For the folks who prefer to drink their spirits straight up, please be advised that you’re sipping on nothing but ethanol, water and whatever flavorings the distiller added into the mix. There is absolutely nothing in that mixture of any nutritional value that can be utilized to your body’s benefit, except for the calories from the alcohol that your body is going to recognize as poison. 

In fact, exactly because your body interprets that shot of Jack Daniels as an unwelcome intruder, it will prioritize the breakdown of the ethanol into acetate, thereby increasing the likelihood that the calories from authentic nutrient sources will lose their opportunity to be burned off before they’re converted into body fat. Not to mention that drinking unadulterated, undiluted spirits will accelerate the rate at which your body becomes dehydrated.

Okay, but how long should I wait before I start drinking after my workout has concluded? 

Here’s the other thing: Alcohol also compromises protein digestion and absorption, and most people can only digest protein at a rate of eight to 10 grams per hour. If we’re assuming that your body needs 20 grams of protein in order to complete an optimal, rapid post-workout muscle recovery, this means that you should be waiting at least two hours after your workout before you start pounding shots. 

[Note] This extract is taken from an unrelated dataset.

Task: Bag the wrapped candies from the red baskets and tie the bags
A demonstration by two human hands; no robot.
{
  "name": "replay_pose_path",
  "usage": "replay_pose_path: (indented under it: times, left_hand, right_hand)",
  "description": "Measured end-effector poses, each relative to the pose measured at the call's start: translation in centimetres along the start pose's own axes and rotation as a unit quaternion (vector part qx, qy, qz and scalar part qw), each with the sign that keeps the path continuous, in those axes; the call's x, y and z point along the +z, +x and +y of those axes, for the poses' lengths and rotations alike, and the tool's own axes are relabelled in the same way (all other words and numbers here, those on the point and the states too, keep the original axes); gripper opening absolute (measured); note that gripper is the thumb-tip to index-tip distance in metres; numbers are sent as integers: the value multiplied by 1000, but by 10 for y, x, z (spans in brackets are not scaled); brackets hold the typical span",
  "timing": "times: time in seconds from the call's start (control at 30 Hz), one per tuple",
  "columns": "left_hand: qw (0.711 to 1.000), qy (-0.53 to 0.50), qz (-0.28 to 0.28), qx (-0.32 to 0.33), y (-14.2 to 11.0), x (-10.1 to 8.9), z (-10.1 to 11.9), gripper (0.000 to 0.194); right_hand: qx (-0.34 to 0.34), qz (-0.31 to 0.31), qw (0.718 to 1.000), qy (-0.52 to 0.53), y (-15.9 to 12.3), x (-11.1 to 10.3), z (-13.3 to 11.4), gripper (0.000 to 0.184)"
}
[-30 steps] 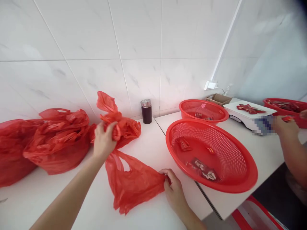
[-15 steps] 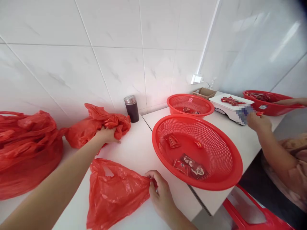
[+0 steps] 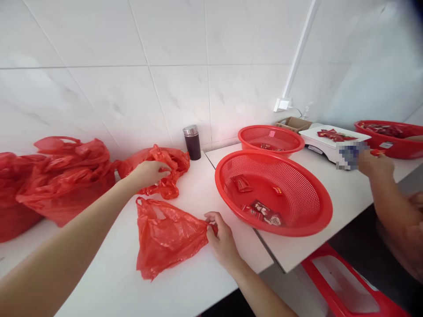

While I’m on the topic, if you follow this rule of thumb, you can also capitalize on such a window of opportunity to fully rehydrate your body and have some carbohydrates to replenish your glycogen before J-Kwon kicks off your Friday night binge-drinking playlist.

Two hours. Got it. Is there anything else I should know?

How about this: If you’re dead serious about maximizing the benefits of your physical training, that will prove to be a rather imposing obstacle for a daily drinker. In addition to slowing the rate of protein absorption, dehydrating the body and increasing the likelihood that calories will go unburned and be retained as body fat, the presence of alcohol is likely to slow down your metabolism, inflame your muscles, decelerate your fat burning and impair your muscle growth.

And so, allow me to put it in the booziest terms possible: You’re never gonna want to drink to that.